• [YOUR GOAL]: From the first line to the last, repeat the data exactly but leave out the pictures.

• [DATA SHOWN]:

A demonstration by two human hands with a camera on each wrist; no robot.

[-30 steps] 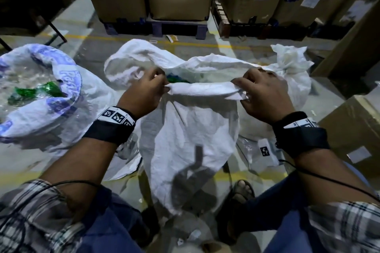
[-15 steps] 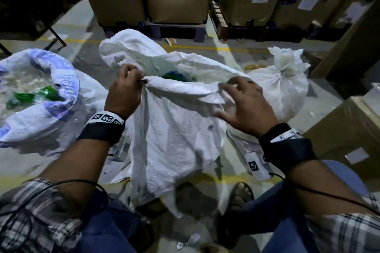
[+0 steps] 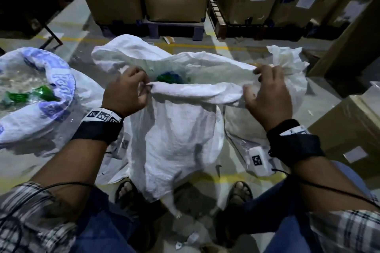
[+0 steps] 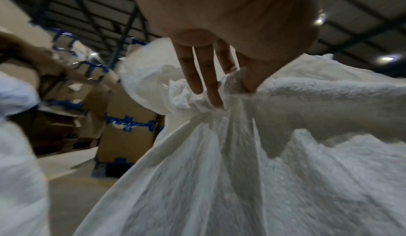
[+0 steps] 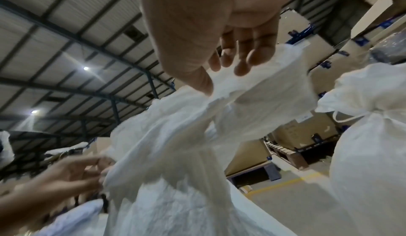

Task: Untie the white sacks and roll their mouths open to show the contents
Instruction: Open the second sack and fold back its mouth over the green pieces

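Sack (image 3: 176,129) on the floor (image 3: 242,172) between the feet, mouth half rolled.
Head view: left hand (image 3: 125,92) and right hand (image 3: 267,96) pinch the rolled rim taut, apparently to turn it down. Wrist views: thumbs and fingers (image 4: 203,76) clamp cloth; a tied sack (image 5: 371,135) waits beside.

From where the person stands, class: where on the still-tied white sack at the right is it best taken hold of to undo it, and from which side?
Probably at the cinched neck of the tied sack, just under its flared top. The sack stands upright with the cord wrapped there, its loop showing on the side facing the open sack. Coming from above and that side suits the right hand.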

• [WRITTEN SOLUTION]:
A demonstration by two human hands with a camera on each wrist; no robot.

[-30 steps] 
[-15 steps] 
[+0 steps] 
[+0 steps] 
[+0 steps] 

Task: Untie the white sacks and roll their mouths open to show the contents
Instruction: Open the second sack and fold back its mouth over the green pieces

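Sack (image 3: 176,129) on the floor (image 3: 242,172) between the feet, mouth half rolled.
Head view: left hand (image 3: 125,92) and right hand (image 3: 267,96) pinch the rolled rim taut, apparently to turn it down. Wrist views: thumbs and fingers (image 4: 203,76) clamp cloth; a tied sack (image 5: 371,135) waits beside.

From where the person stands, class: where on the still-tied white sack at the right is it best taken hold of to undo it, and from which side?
Probably at the cinched neck of the tied sack, just under its flared top. The sack stands upright with the cord wrapped there, its loop showing on the side facing the open sack. Coming from above and that side suits the right hand.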

The exercise ends with this answer.